Work instructions:
Repeat the listing in full, preserving every character.

Recorded information:
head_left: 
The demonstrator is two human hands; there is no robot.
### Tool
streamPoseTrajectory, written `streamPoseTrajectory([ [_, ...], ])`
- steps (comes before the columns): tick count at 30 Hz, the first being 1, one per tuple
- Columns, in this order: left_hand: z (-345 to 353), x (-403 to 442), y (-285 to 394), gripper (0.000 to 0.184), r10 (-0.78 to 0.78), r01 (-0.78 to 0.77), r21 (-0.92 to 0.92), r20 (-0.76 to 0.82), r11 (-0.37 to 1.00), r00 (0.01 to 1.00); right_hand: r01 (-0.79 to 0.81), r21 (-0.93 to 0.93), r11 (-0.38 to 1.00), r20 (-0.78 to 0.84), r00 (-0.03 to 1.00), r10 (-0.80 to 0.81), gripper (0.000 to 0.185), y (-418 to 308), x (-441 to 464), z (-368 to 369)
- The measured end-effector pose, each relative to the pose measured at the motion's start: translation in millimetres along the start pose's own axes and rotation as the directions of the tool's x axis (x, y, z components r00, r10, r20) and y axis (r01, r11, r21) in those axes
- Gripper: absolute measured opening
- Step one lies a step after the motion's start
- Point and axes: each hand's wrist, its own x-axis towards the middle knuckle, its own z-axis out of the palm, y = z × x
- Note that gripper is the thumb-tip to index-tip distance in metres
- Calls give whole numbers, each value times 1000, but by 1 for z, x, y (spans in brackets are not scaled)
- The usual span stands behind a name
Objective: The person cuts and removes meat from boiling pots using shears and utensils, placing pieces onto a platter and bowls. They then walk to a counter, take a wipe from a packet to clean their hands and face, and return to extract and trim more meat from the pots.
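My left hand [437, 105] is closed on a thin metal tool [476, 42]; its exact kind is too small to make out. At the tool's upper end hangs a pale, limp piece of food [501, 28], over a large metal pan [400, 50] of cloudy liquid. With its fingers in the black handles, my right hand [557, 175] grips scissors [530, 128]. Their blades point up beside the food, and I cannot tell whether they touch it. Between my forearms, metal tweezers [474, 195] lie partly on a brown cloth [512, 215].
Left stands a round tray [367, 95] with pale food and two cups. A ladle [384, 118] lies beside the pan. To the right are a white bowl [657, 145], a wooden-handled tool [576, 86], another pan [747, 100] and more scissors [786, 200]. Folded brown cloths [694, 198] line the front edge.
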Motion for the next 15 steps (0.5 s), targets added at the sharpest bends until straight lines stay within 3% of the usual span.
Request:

Exercise solution:
head_left: 
The demonstrator is two human hands; there is no robot.
### Tool
streamPoseTrajectory, written `streamPoseTrajectory([ [_, ...], ])`
- steps (comes before the columns): tick count at 30 Hz, the first being 1, one per tuple
- Columns, in this order: left_hand: z (-345 to 353), x (-403 to 442), y (-285 to 394), gripper (0.000 to 0.184), r10 (-0.78 to 0.78), r01 (-0.78 to 0.77), r21 (-0.92 to 0.92), r20 (-0.76 to 0.82), r11 (-0.37 to 1.00), r00 (0.01 to 1.00); right_hand: r01 (-0.79 to 0.81), r21 (-0.93 to 0.93), r11 (-0.38 to 1.00), r20 (-0.78 to 0.84), r00 (-0.03 to 1.00), r10 (-0.80 to 0.81), gripper (0.000 to 0.185), y (-418 to 308), x (-441 to 464), z (-368 to 369)
- The measured end-effector pose, each relative to the pose measured at the motion's start: translation in millimetres along the start pose's own axes and rotation as the directions of the tool's x axis (x, y, z components r00, r10, r20) and y axis (r01, r11, r21) in those axes
- Gripper: absolute measured opening
- Step one lies a step after the motion's start
- Point and axes: each hand's wrist, its own x-axis towards the middle knuckle, its own z-axis out of the palm, y = z × x
- Note that gripper is the thumb-tip to index-tip distance in metres
- Calls give whole numbers, each value times 1000, but by 1 for z, x, y (spans in brackets are not scaled)
- The usual span stands behind a name
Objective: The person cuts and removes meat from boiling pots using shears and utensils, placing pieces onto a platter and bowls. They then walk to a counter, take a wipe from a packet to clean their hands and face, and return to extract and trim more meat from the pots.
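My left hand [437, 105] is closed on a thin metal tool [476, 42]; its exact kind is too small to make out. At the tool's upper end hangs a pale, limp piece of food [501, 28], over a large metal pan [400, 50] of cloudy liquid. With its fingers in the black handles, my right hand [557, 175] grips scissors [530, 128]. Their blades point up beside the food, and I cannot tell whether they touch it. Between my forearms, metal tweezers [474, 195] lie partly on a brown cloth [512, 215].
Left stands a round tray [367, 95] with pale food and two cups. A ladle [384, 118] lies beside the pan. To the right are a white bowl [657, 145], a wooden-handled tool [576, 86], another pan [747, 100] and more scissors [786, 200]. Folded brown cloths [694, 198] line the front edge.
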Motion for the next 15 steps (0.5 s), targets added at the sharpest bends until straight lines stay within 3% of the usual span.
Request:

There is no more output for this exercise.